Le podologue exerce un rôle préventif essentiel et fait de l’éducation thérapeutique, renseigne le patient sur sa pathologie, sur les soins à faire au niveau des pieds et sur son mode de chaussage. « Nous faisons les soins et assurons l’hygiène des pieds en coupant les ongles au carré pour éviter les ongles incarnés, une exérèse des hyperkératoses. On enlève la corne sous les pieds, pour éviter que sous les peaux mortes, il y ait des plaies qui se forment par rapport aux hyperappuis lors de la station debout ou lors de la marche. On prescrit également des filmogènes en cas de mycoses sous les ongles, des crèmes anti fongiques pour les mycoses dans les espaces interdigitaux appelés « chofies » en créole de manière à traiter et éviter les complications ».

Il arrive que l’on découvre le diabète des années après son apparition selon les symptômes que le patient relate au moment de sa prise en charge. L’éducation thérapeutique est faite dès lors que le patient est diagnostiqué diabétique de manière qu’il sache ce qui l’attend durant sa maladie.
« Dès lors que le patient a pris conscience de sa maladie, la prise en charge se fait. »

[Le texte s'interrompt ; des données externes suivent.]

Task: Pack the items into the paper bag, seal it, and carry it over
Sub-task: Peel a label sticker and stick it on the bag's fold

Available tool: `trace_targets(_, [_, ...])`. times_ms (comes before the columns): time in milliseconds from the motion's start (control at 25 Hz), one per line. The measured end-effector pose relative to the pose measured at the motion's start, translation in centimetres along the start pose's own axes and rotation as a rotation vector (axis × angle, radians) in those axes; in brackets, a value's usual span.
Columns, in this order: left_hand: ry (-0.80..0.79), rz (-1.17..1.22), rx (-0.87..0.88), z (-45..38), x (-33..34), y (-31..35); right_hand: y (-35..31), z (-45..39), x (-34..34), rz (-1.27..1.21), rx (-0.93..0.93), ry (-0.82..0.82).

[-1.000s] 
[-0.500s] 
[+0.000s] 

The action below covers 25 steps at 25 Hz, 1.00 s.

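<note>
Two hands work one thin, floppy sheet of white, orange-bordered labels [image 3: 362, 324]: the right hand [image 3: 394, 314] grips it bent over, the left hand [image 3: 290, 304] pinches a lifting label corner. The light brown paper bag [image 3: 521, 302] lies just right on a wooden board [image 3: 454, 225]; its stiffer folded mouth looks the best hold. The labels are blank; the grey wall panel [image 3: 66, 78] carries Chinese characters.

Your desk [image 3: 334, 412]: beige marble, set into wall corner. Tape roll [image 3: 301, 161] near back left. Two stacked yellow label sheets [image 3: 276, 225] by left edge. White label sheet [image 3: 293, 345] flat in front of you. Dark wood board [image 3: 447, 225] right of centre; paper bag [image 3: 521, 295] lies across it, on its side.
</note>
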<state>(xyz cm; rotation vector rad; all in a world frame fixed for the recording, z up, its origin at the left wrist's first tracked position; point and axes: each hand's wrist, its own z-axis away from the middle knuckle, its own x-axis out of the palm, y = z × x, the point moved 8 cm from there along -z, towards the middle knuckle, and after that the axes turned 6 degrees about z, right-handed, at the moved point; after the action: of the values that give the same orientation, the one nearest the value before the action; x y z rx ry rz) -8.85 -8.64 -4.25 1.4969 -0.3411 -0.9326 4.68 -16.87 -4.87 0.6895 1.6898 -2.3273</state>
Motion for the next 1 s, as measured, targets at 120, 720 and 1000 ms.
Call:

Le podologue intervient aussi pour la fabrication de semelles orthopédiques pour décharger les zones d’hyperpression qui sont susceptibles de créer des plaies par irritation lors de la marche.

Grégory Callender intervient également au service de diabétologie de Cayenne. Il constate qu'en Guyane, beaucoup de personnes relèvent de soins de pédicurie.

Mais la prise de conscience se fait petit à petit chez les personnes qui se renseignent et se rendent directement chez le podologue sans attendre un avis médical.